Contratar bem: a habilidade depois da habilidade
Chamar o profissional também é habilidade de reparo, e tem técnica: descreva sintomas, não diagnósticos ("o disjuntor da cozinha desarma quando a chaleira e a torradeira ligam juntas" rende visita melhor que "preciso de um disjuntor novo"); fotografe tudo — a peça, a etiqueta, o entorno — porque foto deixa o profissional orçar certo e chegar com a peça certa; pergunte o que foi feito quando terminar, porque a explicação é educação grátis pra próxima; e para serviço maior, peça mais de um orçamento e desconfie do dramaticamente mais barato.
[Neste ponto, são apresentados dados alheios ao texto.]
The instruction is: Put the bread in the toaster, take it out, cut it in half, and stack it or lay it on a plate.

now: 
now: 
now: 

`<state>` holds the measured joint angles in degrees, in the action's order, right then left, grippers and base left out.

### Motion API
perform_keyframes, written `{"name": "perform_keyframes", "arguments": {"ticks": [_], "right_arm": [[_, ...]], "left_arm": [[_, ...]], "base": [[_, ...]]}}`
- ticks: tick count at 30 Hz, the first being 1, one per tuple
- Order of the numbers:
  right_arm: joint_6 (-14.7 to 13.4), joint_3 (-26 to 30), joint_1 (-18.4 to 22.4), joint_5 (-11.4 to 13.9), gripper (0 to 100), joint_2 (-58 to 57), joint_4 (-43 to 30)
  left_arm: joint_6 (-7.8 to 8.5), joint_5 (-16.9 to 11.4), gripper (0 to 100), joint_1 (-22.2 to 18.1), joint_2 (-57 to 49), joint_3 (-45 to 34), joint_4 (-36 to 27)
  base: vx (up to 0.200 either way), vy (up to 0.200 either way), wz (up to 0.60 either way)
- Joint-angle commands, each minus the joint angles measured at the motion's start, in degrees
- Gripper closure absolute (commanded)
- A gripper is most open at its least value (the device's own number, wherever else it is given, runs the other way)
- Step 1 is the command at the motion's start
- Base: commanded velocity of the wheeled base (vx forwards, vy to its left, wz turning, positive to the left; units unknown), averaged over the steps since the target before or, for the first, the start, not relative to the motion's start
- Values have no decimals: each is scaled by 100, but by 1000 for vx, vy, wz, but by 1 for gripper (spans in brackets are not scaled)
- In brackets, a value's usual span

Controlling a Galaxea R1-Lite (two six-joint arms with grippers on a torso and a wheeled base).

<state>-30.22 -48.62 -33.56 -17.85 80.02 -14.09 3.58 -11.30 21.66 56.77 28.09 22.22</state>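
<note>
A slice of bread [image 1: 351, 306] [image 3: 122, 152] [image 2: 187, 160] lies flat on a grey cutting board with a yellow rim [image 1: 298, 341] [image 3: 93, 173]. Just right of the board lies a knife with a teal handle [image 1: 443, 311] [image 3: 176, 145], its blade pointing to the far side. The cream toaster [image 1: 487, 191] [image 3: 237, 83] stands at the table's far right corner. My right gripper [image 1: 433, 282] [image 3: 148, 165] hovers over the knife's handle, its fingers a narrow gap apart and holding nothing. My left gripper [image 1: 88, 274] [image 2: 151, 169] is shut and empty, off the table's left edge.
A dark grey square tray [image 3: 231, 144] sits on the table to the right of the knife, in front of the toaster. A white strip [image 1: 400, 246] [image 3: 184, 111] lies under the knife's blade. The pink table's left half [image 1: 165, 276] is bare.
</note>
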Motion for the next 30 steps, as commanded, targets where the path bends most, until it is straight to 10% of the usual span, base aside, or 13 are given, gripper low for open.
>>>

Um bom profissional encontrado uma vez é patrimônio da casa — guarde o número.

Perguntas de bancada
Essa lista não é cautelosa demais? Na internet fazem tudo isso.
Na internet também cortam da edição a segunda visita do eletricista. A promessa desta oficina é reparo que dá certo de primeira pra quem faz pela primeira vez — e a lista acima é onde essa promessa não pode ser mantida, porque os modos de falha não são "refaz", são incêndio, alagamento, gás e queda. Tudo fora da lista — seis fichas inteiras — é seu. Isso é muita casa.
Como sei se um orçamento é justo?
Três referências ganham de um chute: um segundo orçamento, uma busca rápida pelas faixas de preço locais daquele tipo de serviço, e o teste do detalhamento — orçamento confiável separa peça de mão de obra e responde "o que significa esta linha?" sem atrito. O barato-demais geralmente significa que falta algo nele; você encontra a diferença depois.
Triagem de emergência: o que faço enquanto o profissional vem?
Aprenda três endereços hoje, com tempo bom: o registro geral de água (transforma cano estourado de desastre em bagunça), o quadro elétrico (rotule os disjuntores num domingo entediado — o você-do-futuro agradece) e o registro de gás onde houver. Água fechada, energia cortada na área afetada, fotos pro profissional e pro seguro, toalhas no chão. Conhecer os registros é o "reparo" mais valioso desta oficina inteira, e custa dez minutos.
A linha está traçada. Tudo do lado de cá agora é seu — comece pelo kit, aqueça numa parede e aproveite o silêncio particular de uma torneira consertada.